International reaction to the tragic events in Tiananmen Square in 1989 triggered a fast drop in departing Asian students and, just when numbers were building up again nicely, the 1997 Asian economic crash and currency devaluations brought them tumbling down again. In the last few years, the vast growth in private and government wealth of the PRC led to a quadrupling of Chinese mainland students studying in the UK and Australia. But as I write, reports are trickling in that visa restrictions and other factors have caused a significant reversal of that rapid upward trend.
What does this mean to you as an Asian graduate, potentially embarking upon an expensive and important masters or PhD programme in a foreign country? For one thing, it shows that you are somewhat vulnerable to political and economic events that you cannot control. Not that you are at special risk to your personal safety by going overseas, but that your source of funding – or the value of the money in your own pocket – may not be as secure as you would wish.
More constructively, however, it means you should look at the major statistical changes of what is happening to international student mobility on your own doorstep. The fast-evolving phenomenon is that more and more of your counterparts are ‘voting with their feet’ by travelling to other Asian countries for their graduate studies. No longer need you assume that the advanced education you want has to be in the USA, Europe or Australasia for the universities of Asia are internationalising fast and providing programmes geared to regional demand.
Japan, Singapore, Malaysia and South Korea have all reported major increases in the numbers of foreign students coming to their universities. Last year (2003), the Japanese government’s target of 100,000 foreign students was met for the first time. This is the same number as Australia’s much feted success in attracting international students to its exotic shores. Numbers have almost tripled in a decade. Of these 100,000, 27% are following graduate courses. Little Singapore already boasts 60,000 international students and is now targeting 100,000. (Not bad for a country with just three universities – more of that elsewhere.)

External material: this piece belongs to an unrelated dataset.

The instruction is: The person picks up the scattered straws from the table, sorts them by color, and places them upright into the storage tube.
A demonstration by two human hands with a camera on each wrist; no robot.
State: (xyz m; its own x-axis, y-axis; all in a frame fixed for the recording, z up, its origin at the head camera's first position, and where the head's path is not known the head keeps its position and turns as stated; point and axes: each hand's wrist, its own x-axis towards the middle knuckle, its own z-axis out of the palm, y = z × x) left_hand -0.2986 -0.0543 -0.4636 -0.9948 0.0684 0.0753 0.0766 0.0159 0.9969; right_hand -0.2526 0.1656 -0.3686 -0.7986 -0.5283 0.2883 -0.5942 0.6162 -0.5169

Malaysia estimates that it now has 36,000 incoming students, many of whom are enrolled on masters and PhD programs in its public universities. Students from China, Indonesia, India and Thailand make up the highest numbers. Rapidly emerging from the shadow of its local political difficulties, South Korea has shot from just 1,989 overseas students in 1992 to 12,314 in 2003, over half of whom were studying engineering or a science subject. China itself has become a major host country for foreign students. According to one report, no less than 35,000 South Koreans are studying there, the largest group of foreign students in the PRC and a number that has doubled in just four years.